Liebe Frau Kullmann,
wild entschlossen, eine ungeheuer originelle Entgegnung zu schreiben, eine, die zumindest eine partielle abschließende Erklärung der Welt, beinhaltet, habe ich mir mein Tablet gegriffen und mich auf das Sofa zurück gezogen. Die Maschine in der Küche machte zuvor einen gescheiten Kaffee. Ne, ist keine der sündhaft teuren, aber.....
Am Rechner, also dem großen, der im Wohnzimmer steht, schaue ich noch mal, was sich hinter den beiden Links verbirgt, die oben gepostet wurden.
Ist heute nass und kalt. Berlin versinkt in einer andauernden Abenddämmerung, die morgens beginnt. Ich lass mir doch noch mal die Wanne voll laufen.
Ach so, wie war das jetzt mit dem Konsum?
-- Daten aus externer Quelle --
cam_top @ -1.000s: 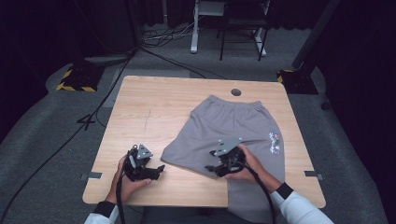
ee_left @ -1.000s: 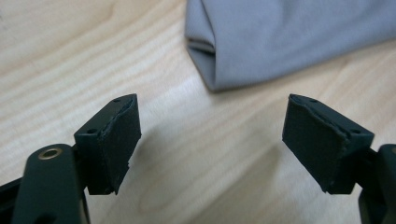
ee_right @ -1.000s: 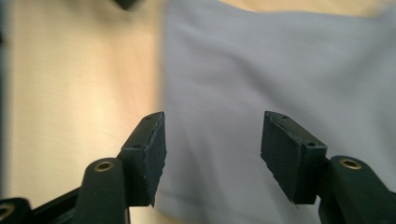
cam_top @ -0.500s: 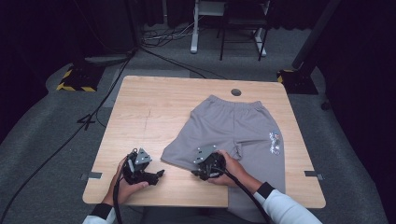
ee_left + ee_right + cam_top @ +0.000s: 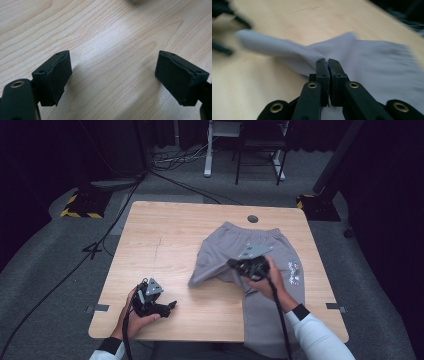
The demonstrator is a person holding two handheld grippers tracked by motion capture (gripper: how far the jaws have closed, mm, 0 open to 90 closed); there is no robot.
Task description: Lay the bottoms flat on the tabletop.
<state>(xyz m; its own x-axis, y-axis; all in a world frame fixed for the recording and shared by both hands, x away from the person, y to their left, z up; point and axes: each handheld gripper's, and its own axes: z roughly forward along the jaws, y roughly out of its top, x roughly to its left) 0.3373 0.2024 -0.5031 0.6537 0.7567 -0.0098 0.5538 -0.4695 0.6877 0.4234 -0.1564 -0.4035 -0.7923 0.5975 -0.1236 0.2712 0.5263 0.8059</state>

Keine Ahnung. Vielleicht, ist das Problem, dass wir das “gute Leben“ kaufen müssen? Es uns nur als Resultat oder wenigstens in Verbindung mit vorangehendem Konsum denken können. Und was bleibt von unserm Streben nach diesem “guten Leben“, wenn wir als Konsumenten raus fliegen? Wenn es uns am Geld fehlt? Nun, der Liebeskummer vielleicht....
Ja, und welchen Preis an einzigartiger menschlicher Lebenszeit bezahlen wir, um unseren Anteil am“schönen Leben“ konsumieren zu können? Vom morgens in terroristischer Absicht klingelnden Wecker, Stunden auf Autobahn oder in der Tram, Ärger mit dem Chef, Angst vor der nächsten Umstrukturierung, einer Arbeit, deren Resultat nichts mit und zu tun hat außer, dass wir dafür Geld bekommen. Damit können wir konsumieren, ok. Was zahlen wir dafür? Zweitausend oder dreitausend Stunden Leben im Jahr? Ein ganzes Leben?
Ne, ich schreib nix. Ich mach mir noch einen Kaffee. Muss auch mal Kaffee nachkaufen. Das Tablet ist Müll, schon zwei Jahre alt. Muss ich mal was gescheites anschaffen. Vielleicht denke ich bei der Gelegenheit mal über einen neuen Rechner nach. Der ist noch älter...
Schöner Beitrag, finde ich!
Aber:
"Keine Ahnung. Vielleicht, ist das Problem, dass wir das “gute Leben“ kaufen müssen? Es uns nur als Resultat oder wenigstens in Verbindung mit vorangehendem Konsum denken können. Und was bleibt von unserm Streben nach diesem “guten Leben“, wenn wir als Konsumenten raus fliegen? Wenn es uns am Geld fehlt? Nun, der Liebeskummer vielleicht...."
Freundschaft, Spaziergänge, Lesen, über die Welt nachdenken oder es in der Meditation bleiben lassen, Musik oder Sport machen, im Internet surfen... und so weiter. Klar, das eine oder andere davon muss man kaufen, aber, dass es nur der Konsum wäre, der uns glücklich macht ... nee.
Das gute Leben beginnt jenseits davon, falls man überhaupt sagen kann, was ein gutes Leben ist.
Danke für die freundliche Beurteilung des Beitrages. Und klar. Ich meine natürlich genau das, was sie zum Ausdruck bringen - es sollte für menschliches Glück andere Quellen geben, als die Freude über das alle vier Jahre gekaufte neue Auto.